Health Benefits of Being a Vegetarian & Different Types of Vegetarian Diets

 

What types of vegetarian diets are there?


1. Vegan

Foods that ARE consumed

Only plant-based foods

Foods that are NOT consumed

Meat, Poultry, Fish, Milk, Eggs, Cheese, Honey
*Also avoid: leather, fur, silk, wool, soaps and cosmetics derived from animal product

2. Lacto-vegetarian

Foods that ARE consumed

Plant-based foods & Milk, Milk Products, Cheese, Yogurt

Foods that are NOT consumed

Meat, Poultry, Fish, Eggs

3. Lacto-ovo vegetarian

Foods that ARE consumed

Plant-based foods & Milk, Milk Products, Cheese, Yogurt, Eggs

Foods that are NOT consumed

Meat, Poultry, Fish

4. Flexitarian (semi-vegetarian)

Foods that ARE consumed

Plant-based foods, Animals foods consumed in limited quantity and/or frequency

Foods that are NOT consumed

Occasionally consume or in limited quantity: Meat, Poultry, Fish

5. Fruitarian

The fruitarian has a simpler diet consisting only of fresh fruits and some vining foods that are technically considered fruits, but have been used as vegetables. These vegetable/fruits include cucumbers, tomatoes, and avocados.

6. Raw Foodist

Those who follow the raw food diet include all fruits, vegetables, nuts, seeds, and soaked and sprouted grains and legumes. Further, the raw foodist does not cook or heat the foods, but eats them only in their natural, raw state in order to preserve their valuable enzymes.

7. Living Foods Diet

Those who follow the living foods diet include a broad variety of fresh fruits, vegetables, nuts, and seeds, soaked and sprouted grains and legumes. In addition, they will warm some of their foods in a dehydrator with a temperature regulator. In order to preserve the valuable enzymes that raw foods contain, some foods can be warmed to temperatures no higher than 105 degrees, while others will tolerate a little higher heat at 115 degrees.

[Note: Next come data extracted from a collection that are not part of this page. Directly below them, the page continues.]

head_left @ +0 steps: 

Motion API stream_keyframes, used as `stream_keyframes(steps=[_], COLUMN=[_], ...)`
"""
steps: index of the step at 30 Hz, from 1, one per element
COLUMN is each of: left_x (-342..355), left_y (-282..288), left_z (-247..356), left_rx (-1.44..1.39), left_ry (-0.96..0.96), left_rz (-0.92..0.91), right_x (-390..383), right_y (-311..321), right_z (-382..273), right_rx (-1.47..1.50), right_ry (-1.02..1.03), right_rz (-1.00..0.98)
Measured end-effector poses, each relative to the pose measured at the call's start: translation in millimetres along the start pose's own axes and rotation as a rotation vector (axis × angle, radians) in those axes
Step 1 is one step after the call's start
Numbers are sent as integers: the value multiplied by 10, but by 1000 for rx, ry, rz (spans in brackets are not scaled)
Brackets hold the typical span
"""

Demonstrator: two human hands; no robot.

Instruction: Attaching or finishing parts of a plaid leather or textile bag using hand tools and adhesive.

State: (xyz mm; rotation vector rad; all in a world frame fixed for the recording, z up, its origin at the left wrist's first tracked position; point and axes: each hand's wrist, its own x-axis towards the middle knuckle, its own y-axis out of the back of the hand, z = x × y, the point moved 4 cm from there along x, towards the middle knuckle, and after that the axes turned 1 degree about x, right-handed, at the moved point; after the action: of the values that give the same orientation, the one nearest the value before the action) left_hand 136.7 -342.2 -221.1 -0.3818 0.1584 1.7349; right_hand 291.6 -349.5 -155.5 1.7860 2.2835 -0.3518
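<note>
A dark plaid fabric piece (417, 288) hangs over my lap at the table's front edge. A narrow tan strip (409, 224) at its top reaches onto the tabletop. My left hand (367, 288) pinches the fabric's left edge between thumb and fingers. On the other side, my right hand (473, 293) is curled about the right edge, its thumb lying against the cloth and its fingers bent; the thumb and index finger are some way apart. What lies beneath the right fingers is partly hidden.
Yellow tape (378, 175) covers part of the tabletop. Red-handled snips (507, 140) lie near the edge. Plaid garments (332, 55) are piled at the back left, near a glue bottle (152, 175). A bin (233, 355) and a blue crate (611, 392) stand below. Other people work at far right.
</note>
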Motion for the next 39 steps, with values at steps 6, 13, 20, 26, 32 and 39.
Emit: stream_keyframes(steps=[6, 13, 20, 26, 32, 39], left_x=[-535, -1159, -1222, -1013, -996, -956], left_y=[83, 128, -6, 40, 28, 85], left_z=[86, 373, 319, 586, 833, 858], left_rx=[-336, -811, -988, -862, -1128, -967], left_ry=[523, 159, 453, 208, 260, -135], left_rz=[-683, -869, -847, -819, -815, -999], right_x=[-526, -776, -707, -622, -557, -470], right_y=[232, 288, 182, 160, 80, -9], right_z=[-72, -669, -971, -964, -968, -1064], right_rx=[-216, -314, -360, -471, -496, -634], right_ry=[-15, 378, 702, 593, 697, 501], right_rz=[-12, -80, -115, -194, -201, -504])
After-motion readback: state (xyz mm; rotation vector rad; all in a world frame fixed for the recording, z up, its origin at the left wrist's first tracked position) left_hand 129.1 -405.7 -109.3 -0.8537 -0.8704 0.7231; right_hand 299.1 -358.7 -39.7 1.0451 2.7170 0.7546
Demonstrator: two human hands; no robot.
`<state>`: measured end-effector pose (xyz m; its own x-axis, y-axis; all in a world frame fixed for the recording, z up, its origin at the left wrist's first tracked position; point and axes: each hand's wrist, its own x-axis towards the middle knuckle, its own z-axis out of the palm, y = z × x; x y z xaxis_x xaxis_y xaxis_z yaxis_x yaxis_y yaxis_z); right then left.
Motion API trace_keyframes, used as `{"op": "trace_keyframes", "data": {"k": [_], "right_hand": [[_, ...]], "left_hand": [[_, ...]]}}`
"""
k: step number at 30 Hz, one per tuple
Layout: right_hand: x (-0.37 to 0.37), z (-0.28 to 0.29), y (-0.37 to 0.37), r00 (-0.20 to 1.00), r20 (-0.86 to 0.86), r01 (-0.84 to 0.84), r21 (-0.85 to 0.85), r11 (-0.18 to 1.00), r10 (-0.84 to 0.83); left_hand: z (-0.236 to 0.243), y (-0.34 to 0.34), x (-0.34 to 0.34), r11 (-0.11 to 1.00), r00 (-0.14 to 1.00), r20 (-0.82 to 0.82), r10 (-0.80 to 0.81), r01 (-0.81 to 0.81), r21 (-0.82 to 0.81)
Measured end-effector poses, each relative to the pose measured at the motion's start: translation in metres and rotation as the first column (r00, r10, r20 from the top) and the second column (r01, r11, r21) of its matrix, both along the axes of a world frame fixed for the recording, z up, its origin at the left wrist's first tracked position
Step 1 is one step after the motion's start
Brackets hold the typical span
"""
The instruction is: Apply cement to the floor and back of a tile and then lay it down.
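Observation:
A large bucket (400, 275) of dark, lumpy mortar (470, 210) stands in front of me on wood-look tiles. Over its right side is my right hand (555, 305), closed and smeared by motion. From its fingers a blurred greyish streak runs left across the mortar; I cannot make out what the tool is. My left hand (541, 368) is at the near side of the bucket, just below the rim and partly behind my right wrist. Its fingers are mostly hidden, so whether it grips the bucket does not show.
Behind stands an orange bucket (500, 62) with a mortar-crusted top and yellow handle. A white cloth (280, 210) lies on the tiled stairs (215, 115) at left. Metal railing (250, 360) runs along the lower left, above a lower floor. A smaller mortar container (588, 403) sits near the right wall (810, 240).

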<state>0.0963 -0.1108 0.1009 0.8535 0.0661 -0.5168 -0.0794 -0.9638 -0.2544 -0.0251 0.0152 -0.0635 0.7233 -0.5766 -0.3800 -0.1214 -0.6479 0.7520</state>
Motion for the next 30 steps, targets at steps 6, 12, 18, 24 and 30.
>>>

Health Benefits of Being A Vegetarian



Avoiding the consumption of meat provides excellent physical benefits. Vegetarian diets low in fat or saturated fat have been used successfully as part of comprehensive health programs to reverse severe coronary artery disease. Vegetarian diets offers protections from disease because of their lower saturated fat, cholesterol, and animal protein content and often higher concentration of foliate (which reduces serum homocysteine levels, antioxidants such as vitamins C and E, carotenoids, and phytochemicals.)

Not only is mortality from coronary artery disease lower in vegetarians than in non-vegetarians , but vegetarian diets have also been successful in curing coronary artery disease.

Total serum cholesterol and low-density lipoprotein cholesterol levels are usually lower in vegetarians, but high-density lipoprotein cholesterol and triglyceride levels vary depending on the type of vegetarian diet followed.

Vegetarians tend to have a lower incidence of hypertension than nonvegetarians.

This effect appears to be independent of both body weight and sodium intake. Type 2 diabetes mellitus is much less likely to be a cause of death in vegetarians than nonvegetarians, perhaps because of their higher intake of complex carbohydrates and lower body mass index.

Incidence of lung and colorectal cancer is lower in vegetarians than in non-vegetarians.

Reduced colorectal cancer risk is associated with increased consumption of fiber, vegetables, and fruit. The environment of the colon differs notably in vegetarians compared with nonvegetarians in ways that could favorably affect colon cancer risk. Lower breast cancer rates have not been observed in Western vegetarians, but cross-cultural data indicate that breast cancer rates are lower in populations that consume plant-based diets. The lower estrogen levels in vegetarian women provides higher benefits.

A well-planned vegetarian diet may be useful in the prevention and treatment of renal disease.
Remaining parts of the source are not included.